You should be able to mux any compatible audio track (compatible in the sense of bitrate, compression format and sampling rate).
If it does not fit and you need the track, do not mess around with the frame rate but simply speed up or slow down the audio either with or without frequency changes.
Last edited by newpball; 27th Jul 2015 at 18:15.
Yes, of course, what I wrote makes no sense! I should have referred the 25fps to the video track of the DVD from which the audio was extracted. Still, if I extract the audio track (AC3) and apply it to the NTSC MKV the audio goes progressively out of synchronization, even if the duration is the same. So could the issue be related to incompatibilites of the bitrate or the sampling rate? Sorry if I keep asking but I'm pretty much incompetent at this subject.
I read only now the second part of your answer. I'll try to work on the audio speed, then. Thanks!
Audio doesn't have to start at the same time as the video, nor does it have to end at the same time. Video releases in different countries can have different cuts of the video with sections added or removed. Sometimes the video is sped up or slowed down arbitrarily. So having audio and video tracks with the same or different running times doesn't mean anything.
If the two version of the video doen't suffer from cuts or additions you just need to find two sync points, one near the start of the video, one near the end. Note the difference in time of the two events in the video, and in the audio. Stretch or shrink the audio to match the video. Then mux with whatever audio advance/delay is necessary to sync the first point.

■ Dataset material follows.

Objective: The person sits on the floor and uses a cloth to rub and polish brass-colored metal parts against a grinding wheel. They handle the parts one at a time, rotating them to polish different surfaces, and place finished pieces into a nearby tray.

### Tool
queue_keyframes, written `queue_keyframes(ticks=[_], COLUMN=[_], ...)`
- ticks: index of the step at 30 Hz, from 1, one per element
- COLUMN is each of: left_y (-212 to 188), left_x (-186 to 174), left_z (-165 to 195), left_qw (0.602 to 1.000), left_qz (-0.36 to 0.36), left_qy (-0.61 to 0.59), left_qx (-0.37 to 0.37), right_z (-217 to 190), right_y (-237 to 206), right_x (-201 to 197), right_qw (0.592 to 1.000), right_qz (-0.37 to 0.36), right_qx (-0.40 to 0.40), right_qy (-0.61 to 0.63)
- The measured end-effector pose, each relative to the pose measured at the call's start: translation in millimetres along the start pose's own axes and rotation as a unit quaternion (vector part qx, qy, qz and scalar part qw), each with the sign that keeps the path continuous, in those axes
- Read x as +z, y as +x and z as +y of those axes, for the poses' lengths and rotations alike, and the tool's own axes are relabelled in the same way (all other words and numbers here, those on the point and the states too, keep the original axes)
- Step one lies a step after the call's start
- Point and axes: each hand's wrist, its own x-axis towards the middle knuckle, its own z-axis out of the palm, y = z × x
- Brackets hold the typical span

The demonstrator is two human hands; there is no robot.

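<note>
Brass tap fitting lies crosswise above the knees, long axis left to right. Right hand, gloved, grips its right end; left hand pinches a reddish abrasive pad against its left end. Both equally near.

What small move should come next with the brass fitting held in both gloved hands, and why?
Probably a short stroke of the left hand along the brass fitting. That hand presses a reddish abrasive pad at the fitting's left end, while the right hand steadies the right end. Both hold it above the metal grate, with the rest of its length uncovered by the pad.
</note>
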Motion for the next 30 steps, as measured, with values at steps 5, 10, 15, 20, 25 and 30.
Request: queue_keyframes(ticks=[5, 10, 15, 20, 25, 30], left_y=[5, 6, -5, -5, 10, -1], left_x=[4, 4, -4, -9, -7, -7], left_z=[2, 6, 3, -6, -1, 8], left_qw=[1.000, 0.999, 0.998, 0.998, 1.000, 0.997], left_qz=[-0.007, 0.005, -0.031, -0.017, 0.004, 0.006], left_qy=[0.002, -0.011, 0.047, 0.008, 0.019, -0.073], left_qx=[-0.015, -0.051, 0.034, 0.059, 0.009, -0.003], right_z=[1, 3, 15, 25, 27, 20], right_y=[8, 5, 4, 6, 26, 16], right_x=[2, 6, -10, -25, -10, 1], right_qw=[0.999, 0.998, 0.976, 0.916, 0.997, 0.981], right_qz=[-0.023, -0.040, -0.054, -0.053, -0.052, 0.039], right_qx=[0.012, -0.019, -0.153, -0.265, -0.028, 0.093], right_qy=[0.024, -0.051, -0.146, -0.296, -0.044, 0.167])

Chances are the audio and video won't match up from start to finish, but if you're using MKVMergeGUI you could try adjusting the video frame rate a little. MKVMergeGUI has an option to stretch the audio when muxing (normally you'd need to re-encode it to alter the speed/duration) but the audio can play back with glitches if you stretch it. It depends on the type of audio and how much you stretch, but I'd leave the audio alone and try syncing it to the video by adjusting the video frame rate up or down a little instead (whatever's required). That shouldn't cause playback problems and there's no re-encoding of the video required.
Of course if you're keeping the original audio too, changing the frame rate will put it out of sync with the video, so that won't be an option, but if you're replacing the audio with the new version it won't matter.